Below is a listing; repeat exactly the lines from the one containing "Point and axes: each" to the one containing "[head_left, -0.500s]", both included.

###

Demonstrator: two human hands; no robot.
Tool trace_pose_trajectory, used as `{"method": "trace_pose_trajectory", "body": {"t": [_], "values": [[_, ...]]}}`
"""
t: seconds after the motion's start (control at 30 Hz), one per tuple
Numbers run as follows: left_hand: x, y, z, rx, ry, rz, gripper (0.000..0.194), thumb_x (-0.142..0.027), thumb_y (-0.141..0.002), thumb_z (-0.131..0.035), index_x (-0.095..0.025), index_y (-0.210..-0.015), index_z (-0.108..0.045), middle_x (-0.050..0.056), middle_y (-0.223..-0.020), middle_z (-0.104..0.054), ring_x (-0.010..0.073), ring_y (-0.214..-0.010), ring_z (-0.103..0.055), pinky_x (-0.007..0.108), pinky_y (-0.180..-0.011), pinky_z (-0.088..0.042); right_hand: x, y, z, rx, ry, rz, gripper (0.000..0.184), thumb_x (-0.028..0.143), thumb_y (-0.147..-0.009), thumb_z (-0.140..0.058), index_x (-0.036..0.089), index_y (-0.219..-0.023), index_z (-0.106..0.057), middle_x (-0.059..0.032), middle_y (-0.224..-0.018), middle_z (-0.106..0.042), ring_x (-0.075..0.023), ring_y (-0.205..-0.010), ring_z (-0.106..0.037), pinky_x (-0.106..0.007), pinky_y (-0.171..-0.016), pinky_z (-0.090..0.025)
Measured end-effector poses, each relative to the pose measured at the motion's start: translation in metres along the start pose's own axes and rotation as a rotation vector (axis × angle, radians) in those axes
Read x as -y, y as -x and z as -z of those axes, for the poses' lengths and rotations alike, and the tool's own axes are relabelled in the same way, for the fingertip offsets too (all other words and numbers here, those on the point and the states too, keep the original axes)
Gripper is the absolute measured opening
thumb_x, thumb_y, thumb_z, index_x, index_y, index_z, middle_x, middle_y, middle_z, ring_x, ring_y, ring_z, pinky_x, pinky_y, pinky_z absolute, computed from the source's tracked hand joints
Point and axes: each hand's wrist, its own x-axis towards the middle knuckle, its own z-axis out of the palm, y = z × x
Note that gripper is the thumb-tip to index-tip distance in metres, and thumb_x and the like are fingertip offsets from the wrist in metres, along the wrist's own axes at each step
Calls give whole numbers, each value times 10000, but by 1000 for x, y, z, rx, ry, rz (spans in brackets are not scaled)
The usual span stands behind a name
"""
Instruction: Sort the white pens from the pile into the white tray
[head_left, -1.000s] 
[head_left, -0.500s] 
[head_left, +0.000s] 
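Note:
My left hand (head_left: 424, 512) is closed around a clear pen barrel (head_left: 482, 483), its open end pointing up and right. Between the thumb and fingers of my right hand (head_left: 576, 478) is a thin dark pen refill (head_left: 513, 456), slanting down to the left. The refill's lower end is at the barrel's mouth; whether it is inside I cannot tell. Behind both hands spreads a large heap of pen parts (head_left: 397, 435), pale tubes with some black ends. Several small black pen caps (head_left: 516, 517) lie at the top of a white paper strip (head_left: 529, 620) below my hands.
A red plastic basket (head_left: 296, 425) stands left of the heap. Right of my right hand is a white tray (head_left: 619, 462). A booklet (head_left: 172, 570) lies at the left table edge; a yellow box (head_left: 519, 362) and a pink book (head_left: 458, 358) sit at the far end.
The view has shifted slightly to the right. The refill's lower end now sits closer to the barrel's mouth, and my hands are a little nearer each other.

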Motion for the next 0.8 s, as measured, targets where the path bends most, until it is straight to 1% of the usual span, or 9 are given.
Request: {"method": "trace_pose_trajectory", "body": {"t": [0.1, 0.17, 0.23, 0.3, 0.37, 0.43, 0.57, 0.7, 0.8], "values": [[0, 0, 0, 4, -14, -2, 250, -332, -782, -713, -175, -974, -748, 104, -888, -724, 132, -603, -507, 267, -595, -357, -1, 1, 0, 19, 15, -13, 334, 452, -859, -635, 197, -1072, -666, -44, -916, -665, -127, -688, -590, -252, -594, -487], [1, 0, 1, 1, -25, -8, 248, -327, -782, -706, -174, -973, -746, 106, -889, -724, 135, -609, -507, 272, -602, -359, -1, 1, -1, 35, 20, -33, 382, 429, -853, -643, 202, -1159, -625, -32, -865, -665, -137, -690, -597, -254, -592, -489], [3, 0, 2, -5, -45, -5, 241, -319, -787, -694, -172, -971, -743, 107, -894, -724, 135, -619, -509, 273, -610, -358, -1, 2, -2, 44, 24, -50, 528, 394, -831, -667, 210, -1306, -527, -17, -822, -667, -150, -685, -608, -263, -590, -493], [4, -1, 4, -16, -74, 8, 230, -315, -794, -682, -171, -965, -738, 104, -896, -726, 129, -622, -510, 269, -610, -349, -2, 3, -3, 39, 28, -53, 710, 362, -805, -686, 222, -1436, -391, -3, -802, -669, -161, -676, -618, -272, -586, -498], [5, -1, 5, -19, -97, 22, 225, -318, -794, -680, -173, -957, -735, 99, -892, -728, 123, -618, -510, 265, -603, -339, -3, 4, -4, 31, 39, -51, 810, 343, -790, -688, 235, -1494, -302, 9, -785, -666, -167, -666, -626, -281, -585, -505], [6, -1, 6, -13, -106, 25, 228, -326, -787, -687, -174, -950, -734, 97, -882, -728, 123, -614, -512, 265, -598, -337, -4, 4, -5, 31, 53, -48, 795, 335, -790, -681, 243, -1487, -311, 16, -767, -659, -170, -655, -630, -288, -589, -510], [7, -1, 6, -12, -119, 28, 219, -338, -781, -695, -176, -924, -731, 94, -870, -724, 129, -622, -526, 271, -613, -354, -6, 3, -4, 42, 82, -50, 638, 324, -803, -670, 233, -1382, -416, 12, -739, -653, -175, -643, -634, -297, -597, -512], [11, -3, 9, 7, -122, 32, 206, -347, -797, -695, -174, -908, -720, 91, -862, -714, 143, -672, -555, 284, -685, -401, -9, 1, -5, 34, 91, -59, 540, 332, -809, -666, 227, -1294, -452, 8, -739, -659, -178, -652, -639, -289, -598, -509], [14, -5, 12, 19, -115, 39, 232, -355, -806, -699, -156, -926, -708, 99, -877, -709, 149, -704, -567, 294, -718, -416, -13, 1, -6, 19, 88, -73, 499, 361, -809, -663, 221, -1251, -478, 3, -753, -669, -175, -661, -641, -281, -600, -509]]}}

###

### Your response
Point and axes: each hand's wrist, its own x-axis towards the middle knuckle, its own z-axis out of the palm, y = z × x
Note that gripper is the thumb-tip to index-tip distance in metres, and thumb_x and the like are fingertip offsets from the wrist in metres, along the wrist's own axes at each step
Calls give whole numbers, each value times 10000, but by 1000 for x, y, z, rx, ry, rz (spans in brackets are not scaled)
The usual span stands behind a name
"""
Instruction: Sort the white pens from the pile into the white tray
[head_left, -1.000s] 
[head_left, -0.500s] 

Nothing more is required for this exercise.